Questi due organi non hanno criteri di equità in quanto nella rappresentanza politica, il potere decisionale, sta ai paesi sviluppati. Perciò il fondo e la banca hanno assunto forme sempre più acefale: una piccola testa composta di pochi paesi sviluppati ma potenti, su un grande corpo composto di tantissimi ma poveri paesi.
Lo squilibrio è più evidente nel FMI poiché il peso decisionale è in proporzione alla quota contributiva.
(USA, Giappone, Germania, Francia e Gran Bretagna hanno il 39% del potere decisionale).
Il programma di aggiustamento prevede riduzioni delle tariffe doganali, privatizzazione delle imprese statali e riduzione della spesa pubblica; ciò non aiuta i paesi e ne peggiora le condizioni di vita.
Anche la BM destina una proporzione crescente dei suoi aiuti a programmi di aggiustamento strutturale e nel farlo continua a sostenere dei programmi di sviluppo ad elevato impatto ambientale.
IL POTERE FINANZIARIO
I principali distretti finanziari si trovano negli USA (New York – indice Dow Jons – dollaro), in Giappone (Tokyo – Yen) e nell’Europa occidentale (Londra – euro).
Al secondo posto si collocano le piazze internazionali; Toronto, Los Angeles, Amsterdam, Parigi, Bruxelles, Milano ecc.
Al terzo livello troviamo le piazze nazionali, le più diffuse, ma con un’importanza economica limitata.
Fino alla seconda guerra mondiale, la moneta internazionale di riferimento era la sterlina; dopo la seconda guerra mondiale, la leadership dei mercati è stata presa dal dollaro, successivamente affiancato dallo yen e dal marco e solo recentemente sta prendendo valore l’euro.
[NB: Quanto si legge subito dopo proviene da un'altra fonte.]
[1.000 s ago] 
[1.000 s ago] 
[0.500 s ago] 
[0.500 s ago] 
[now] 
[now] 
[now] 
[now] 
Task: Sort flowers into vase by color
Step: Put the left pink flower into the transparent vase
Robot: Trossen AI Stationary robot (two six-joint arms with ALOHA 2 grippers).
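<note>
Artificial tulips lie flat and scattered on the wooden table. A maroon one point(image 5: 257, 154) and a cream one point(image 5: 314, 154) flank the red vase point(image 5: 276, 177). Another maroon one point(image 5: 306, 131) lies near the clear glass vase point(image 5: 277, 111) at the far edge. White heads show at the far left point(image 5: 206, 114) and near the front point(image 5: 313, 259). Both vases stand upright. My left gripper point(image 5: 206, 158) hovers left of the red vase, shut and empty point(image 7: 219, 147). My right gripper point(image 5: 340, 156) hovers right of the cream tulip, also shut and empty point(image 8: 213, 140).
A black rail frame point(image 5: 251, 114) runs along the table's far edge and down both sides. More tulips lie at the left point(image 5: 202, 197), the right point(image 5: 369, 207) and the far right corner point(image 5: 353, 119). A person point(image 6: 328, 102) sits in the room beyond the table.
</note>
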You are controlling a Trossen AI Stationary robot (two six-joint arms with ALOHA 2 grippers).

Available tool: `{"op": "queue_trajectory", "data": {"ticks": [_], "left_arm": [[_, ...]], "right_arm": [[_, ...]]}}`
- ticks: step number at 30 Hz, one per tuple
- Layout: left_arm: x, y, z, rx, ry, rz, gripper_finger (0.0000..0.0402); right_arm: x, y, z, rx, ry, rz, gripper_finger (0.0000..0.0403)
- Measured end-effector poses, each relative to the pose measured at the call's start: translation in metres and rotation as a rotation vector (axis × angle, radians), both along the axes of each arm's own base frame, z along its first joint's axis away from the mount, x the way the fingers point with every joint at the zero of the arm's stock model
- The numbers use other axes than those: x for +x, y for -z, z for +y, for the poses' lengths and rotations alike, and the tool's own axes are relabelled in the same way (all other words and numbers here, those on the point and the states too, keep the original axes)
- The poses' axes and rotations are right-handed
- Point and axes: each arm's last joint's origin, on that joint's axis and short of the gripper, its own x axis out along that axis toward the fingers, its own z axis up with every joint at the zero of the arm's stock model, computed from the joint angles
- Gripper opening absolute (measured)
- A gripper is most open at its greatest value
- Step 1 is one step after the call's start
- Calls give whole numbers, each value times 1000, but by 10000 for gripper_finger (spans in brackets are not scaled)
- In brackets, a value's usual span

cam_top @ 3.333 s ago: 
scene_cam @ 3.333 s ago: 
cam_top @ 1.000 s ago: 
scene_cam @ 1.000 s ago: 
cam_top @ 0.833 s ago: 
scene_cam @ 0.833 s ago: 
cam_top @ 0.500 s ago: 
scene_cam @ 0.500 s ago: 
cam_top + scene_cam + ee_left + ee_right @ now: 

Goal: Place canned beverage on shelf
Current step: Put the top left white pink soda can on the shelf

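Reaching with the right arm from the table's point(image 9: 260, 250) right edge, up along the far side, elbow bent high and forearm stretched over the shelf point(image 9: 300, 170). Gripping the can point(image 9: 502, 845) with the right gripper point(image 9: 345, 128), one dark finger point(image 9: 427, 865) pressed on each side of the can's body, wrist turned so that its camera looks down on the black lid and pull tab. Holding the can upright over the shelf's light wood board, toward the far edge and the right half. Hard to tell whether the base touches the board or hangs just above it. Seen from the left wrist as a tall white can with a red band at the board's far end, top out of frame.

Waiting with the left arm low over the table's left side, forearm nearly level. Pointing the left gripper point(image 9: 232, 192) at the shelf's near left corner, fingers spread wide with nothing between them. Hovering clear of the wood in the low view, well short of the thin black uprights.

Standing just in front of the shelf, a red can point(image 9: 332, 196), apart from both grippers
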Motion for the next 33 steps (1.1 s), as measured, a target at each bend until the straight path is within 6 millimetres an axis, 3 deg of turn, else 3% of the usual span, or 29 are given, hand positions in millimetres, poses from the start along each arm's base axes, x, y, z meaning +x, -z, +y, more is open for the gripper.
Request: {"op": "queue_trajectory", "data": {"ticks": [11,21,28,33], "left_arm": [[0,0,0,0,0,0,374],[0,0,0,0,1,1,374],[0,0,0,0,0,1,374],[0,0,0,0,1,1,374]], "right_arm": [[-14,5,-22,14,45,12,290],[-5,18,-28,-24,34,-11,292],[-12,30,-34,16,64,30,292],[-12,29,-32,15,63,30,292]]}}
Esistono poi dei paradisi fiscali, si tratta di piazze bancarie di piccola dimensione ma di livello internazionale, che hanno un grande potere di attrarre capitali in virtù delle agevolazioni fiscali che concedono e del segreto bancario sui depositi.
Questi centri ricevono capitali e li immettono nei circuiti internazionali, ma, per il segreto bancario, vengono usati come centri di riciclo del denaro proveniente da attività illecite.
La deregulation ha fatto crescere il numero dei paradisi fiscali negli ultimi 20 anni; i principali sono Singapore, Hong Kong, Bahrein, Kuwait e Dubai, Lussemburgo, Monaco, Liechtenstein e Andorra in Europa.
Le attività illegali a dimensione globale sono tante, dal traffico di droga a quello di armi, da quello di organi a quello di opere d’arte. Si muovono capitali di dimensioni triple rispetto al PIL medio del Canada.
Nella maggiorparte dei casi si tratta di movimenti a breve o brevissimo termine, fatti rapidamente per mezzo di moderni mezzi informatici e a fini spesso speculativi. Ne consegue che le crisi finanziarie sono sempre in agguato.